Along the sides of the nave at Shepherd King - the area of the church where the people sit - are some beautiful stained glass windows. They are simple representations of Christian symbols in deep, rich colors. One depicts a manger, another the triumphant Lamb of God, and one shows a drop of water falling from a shell. Up front the baptismal font sits by the altar with the Paschal Candle beside it. Together they remind us that we have received everlasting life from Jesus, to whom we were forever joined in baptism.
Turn on the faucet and it comes out - clean, flowing water. You can get it cold or hot or in between. How many times a day do you use water - to bathe, to wash a piece of fruit, to drink? If the water is cut off for any reason we cannot remember NOT to turn the faucet on for 'this' or 'that' - to rinse out a cup, to splash our faces, to make the coffee. Most of us have spent all our lives trusting that water is as close as the nearest spigot.
They say that ancient peoples were often fearful of the ocean - such a huge expanse of water represented chaos and death for them. Without ocean-liners, submarines, or modern ships people in antiquity had little means for traveling across large bodies of water. A boat or a wooden ship would get them from one place to another, as long as the weather cooperated. But a storm could mean shipwreak and death. No wonder they thought of the ocean as mysterious and dangerous.
In the last couple of years many of the majestic old live oak trees in this area have been dying. That is due, in part, to the drought that gripped the region for several years. Some trees died outright from a lack of water. Others were weakened by the drought making them susceptible to disease. This Christmas as people in California were swamped by more rain than the earth and many communities could handle, we were yearning for a thundercloud to bring us precipitation. The midwest and northeast - as well as parts of the southeast - got buried under snow and still we were thirsty for moisture here in central and south Texas.
Water is a sign of life. We can't live without it, but we can't handle too much of it either. The human body is made up largely of water. A person can live much longer without food than without fresh water.

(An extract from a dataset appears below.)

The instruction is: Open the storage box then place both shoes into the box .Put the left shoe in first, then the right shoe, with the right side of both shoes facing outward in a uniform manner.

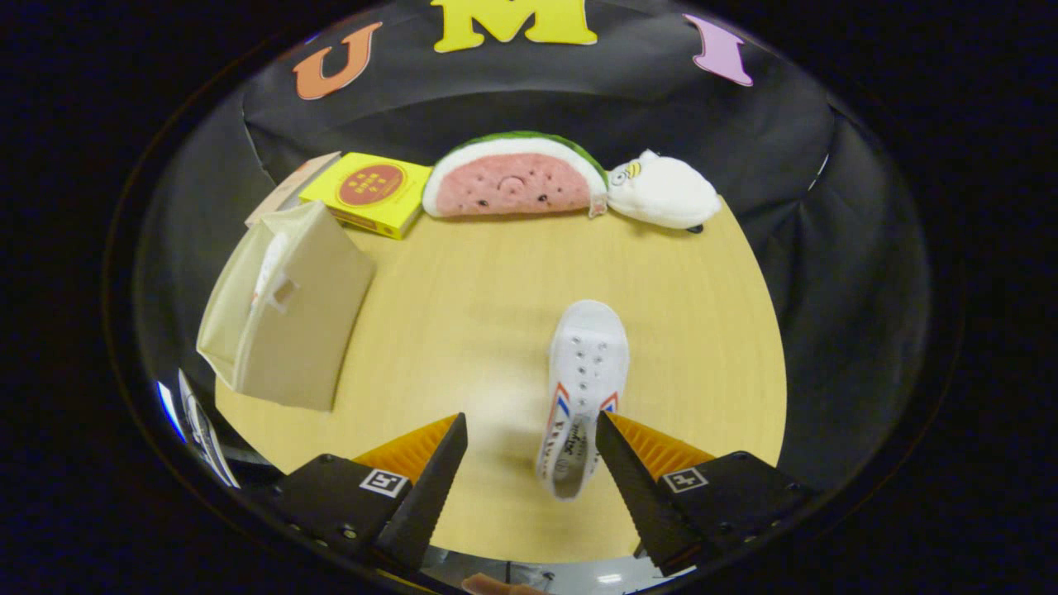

We are attracted to water - in pools and lakes, for gardening and bathing - and we are cautious of water when heavy rains come or the water is deep and unknown.
This Sunday Jesus gets in the water with us. The Son of God lowers himself into the muddy waters of the Jordan River to be baptized. Why does he do this? He does not need to repent or be symbolically washed clean; Jesus is as clean morally and spiritually as a person can be. But we are not. We need baptism to wash off our self-righteousness, our envy of others, our mean-spiritedness. And Jesus has come to be with us, fully with us, so he too gets in the water - where we are - to undergo what we need and get to know us from the inside.
Come to the water of life this Sunday. Your Savior will be waiting down by the river to stand with you in life and in death, and to bring you into glory.